Nesse contexto, a região Nordeste apresenta o maior percentual de pessoas e o Ceará (11,9%) aparece em terceiro lugar na Região e em quarto do Brasil.
As principais atividades em que idosos precisam de cuidados, segundo a pesquisa, são monitorar ou fazer companhia dentro do domicílio (83,4%), auxiliar nos cuidados pessoais (74,1%) e transportar ou acompanhar para médico, exames, atividades sociais, culturais ou religiosas (61,1%).
As mulheres não só continuam sendo as que mais realizam os trabalhos de cuidado e afazeres domésticos, como esses números têm subido. No comparativo, em 2016, a taxa era de 89,9% e em 2019 já havia subido para 92,1%.
Na realidade de Ana Cristina, os cuidados com sua mãe, Edmée, 79, e seu filho Joaquim, 13, transformaram a sua rotina de compulsão no trabalho, no mundo corporativo, para a de uma empreendedora que precisa dar conta, entre suas reuniões e assessorias, das agendas de médico, escola e atividades extras.
"Vai fazer dois anos que meu pai faleceu e, desde então, minha mãe veio morar comigo. Tenho irmãos, mas eles moram em São Paulo e ela não quis sair de Fortaleza. Assim, adaptei minha casa e minha vida para acolhê-la, com suas demandas."
Porém, ela não nega que a rotina se torna, muitas vezes, cansativa, já que a idosa não aceita cuidadores profissionais e também não fica sozinha.
"Agora, retribuo cuidando deles, com todo o meu coração"Ana Cristina Figueiredo
"Não posso fazer uma viagem, um happy hour com as amigas, sem que tudo seja muito bem planejado antes. Além disso, acabo sendo secretária ao marcar e levar em médicos, cuidar se está tomando os remédios e ainda tentar fazer com que saia de casa e volte a ter vida social".
Ana lembra que em um passado não muito distante, descobriu uma leucemia e foram os pais, junto com o marido e o filho, que lhe deram amor e cuidado. "Agora, retribuo cuidando deles, com todo o meu coração."

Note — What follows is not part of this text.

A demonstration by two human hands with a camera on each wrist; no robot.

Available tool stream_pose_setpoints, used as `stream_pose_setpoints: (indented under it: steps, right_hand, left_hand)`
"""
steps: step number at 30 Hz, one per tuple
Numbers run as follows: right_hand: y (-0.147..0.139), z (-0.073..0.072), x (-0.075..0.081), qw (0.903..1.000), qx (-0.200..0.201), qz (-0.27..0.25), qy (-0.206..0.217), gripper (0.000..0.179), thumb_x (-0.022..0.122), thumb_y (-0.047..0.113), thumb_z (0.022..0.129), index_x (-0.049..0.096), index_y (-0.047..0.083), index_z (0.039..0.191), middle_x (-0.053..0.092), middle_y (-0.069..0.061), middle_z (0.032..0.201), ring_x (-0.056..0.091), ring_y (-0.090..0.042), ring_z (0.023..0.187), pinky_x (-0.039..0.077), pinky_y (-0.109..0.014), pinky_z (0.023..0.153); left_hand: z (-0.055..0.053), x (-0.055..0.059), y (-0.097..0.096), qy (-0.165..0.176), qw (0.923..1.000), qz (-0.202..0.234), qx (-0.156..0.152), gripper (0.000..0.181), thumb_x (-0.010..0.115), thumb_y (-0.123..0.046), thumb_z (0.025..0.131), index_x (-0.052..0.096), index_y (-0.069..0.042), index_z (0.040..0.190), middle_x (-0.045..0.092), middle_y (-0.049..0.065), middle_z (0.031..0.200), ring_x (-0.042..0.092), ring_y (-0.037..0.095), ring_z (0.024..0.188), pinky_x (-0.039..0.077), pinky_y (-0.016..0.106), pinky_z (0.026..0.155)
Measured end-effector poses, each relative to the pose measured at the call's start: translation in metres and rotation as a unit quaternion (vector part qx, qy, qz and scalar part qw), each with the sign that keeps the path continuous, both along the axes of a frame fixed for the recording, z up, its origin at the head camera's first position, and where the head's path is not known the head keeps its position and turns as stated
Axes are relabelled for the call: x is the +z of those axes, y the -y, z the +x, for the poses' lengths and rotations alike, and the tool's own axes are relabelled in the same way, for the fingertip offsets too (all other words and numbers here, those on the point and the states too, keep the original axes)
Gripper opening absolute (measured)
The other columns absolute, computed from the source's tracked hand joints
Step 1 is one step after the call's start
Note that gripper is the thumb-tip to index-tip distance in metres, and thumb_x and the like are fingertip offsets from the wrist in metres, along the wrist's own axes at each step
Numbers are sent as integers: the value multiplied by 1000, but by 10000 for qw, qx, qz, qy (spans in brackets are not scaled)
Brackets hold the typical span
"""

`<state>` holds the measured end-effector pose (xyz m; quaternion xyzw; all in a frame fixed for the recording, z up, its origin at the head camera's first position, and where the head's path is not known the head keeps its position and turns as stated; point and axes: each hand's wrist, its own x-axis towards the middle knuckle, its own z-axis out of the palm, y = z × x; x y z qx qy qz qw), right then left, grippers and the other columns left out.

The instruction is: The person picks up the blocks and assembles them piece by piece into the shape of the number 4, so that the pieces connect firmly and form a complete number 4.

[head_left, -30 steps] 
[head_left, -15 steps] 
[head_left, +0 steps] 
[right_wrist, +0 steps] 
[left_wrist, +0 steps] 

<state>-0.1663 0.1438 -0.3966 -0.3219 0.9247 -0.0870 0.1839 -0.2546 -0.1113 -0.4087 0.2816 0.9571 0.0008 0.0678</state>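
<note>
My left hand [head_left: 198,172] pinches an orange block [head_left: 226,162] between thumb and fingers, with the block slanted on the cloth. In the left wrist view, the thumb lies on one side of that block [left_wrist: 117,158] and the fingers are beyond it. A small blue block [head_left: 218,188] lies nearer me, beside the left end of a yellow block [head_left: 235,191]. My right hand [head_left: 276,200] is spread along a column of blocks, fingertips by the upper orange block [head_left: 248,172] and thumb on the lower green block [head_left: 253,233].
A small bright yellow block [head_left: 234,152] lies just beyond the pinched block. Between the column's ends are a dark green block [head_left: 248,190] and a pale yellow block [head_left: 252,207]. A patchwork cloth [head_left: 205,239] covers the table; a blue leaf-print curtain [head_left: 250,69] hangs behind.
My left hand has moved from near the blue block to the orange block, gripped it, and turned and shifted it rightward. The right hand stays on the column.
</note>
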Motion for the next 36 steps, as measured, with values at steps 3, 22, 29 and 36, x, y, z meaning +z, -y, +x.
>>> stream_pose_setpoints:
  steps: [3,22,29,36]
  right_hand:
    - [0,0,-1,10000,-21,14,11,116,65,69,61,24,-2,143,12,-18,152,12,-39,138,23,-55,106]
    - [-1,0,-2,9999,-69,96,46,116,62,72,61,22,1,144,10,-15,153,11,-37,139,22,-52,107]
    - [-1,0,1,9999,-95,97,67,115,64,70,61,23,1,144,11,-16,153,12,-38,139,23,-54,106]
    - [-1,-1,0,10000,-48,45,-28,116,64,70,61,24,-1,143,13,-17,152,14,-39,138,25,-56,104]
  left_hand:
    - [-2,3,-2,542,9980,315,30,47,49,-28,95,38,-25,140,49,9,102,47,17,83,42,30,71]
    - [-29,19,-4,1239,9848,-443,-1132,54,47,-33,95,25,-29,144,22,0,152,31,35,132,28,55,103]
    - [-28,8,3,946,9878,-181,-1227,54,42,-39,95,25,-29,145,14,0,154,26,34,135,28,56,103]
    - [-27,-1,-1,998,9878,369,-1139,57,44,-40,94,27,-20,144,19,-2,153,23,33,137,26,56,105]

Já na vida de Francisca Carla, a rotina mudou há oito anos, quando o seu tio Pedro, hoje com 68 anos, sofreu um acidente vascular cerebral (AVC), com sequelas motoras e um diagnóstico tardio de autismo.
Solteiro e sem filhos, o idoso não tinha com quem contar e a decisão de cuidar dele resultou no fim do casamento de Carla, que já tinha seu filho Rauã (atualmente com 16 anos).
Por conta da diabetes, sua mãe Maria, 69, ficou cega e também neste período nasceu o segundo filho, Carlos Gustavo, agora com 3 anos.
" Vivo para cuidar e pelo amor que sinto por eles, retribuindo o que me fizeram e fazendo pelos meus filhos"Carla do Nascimento
Com todas estas pessoas dependentes, ela abriu mão de ter emprego formal e vida social. Quando o filho mais velho pode ajudar, ela ainda complementa a renda da família - vinda apenas das aposentadorias dos idosos, no valor de um salário mínimo), ofertando o serviço de manicure na comunidade em que mora.
Questionada sobre a rotina pesada, Carla logo corta: "Não é nada, quem tem Deus na frente, não se incomoda".
"Eu abandonei minha casa, meu marido, meu emprego, para cuidar deles. Pela minha idade, poderia arrumar um emprego, mas quando eles se forem, vou ser velha para o mercado de trabalho".
E ainda complementa: "Fiz a minha escolha de vida, não saio, não me arrumo, não faço o cabelo, nada, vivo para cuidar e pelo amor que sinto por eles, retribuindo o que me fizeram e fazendo pelos meus filhos."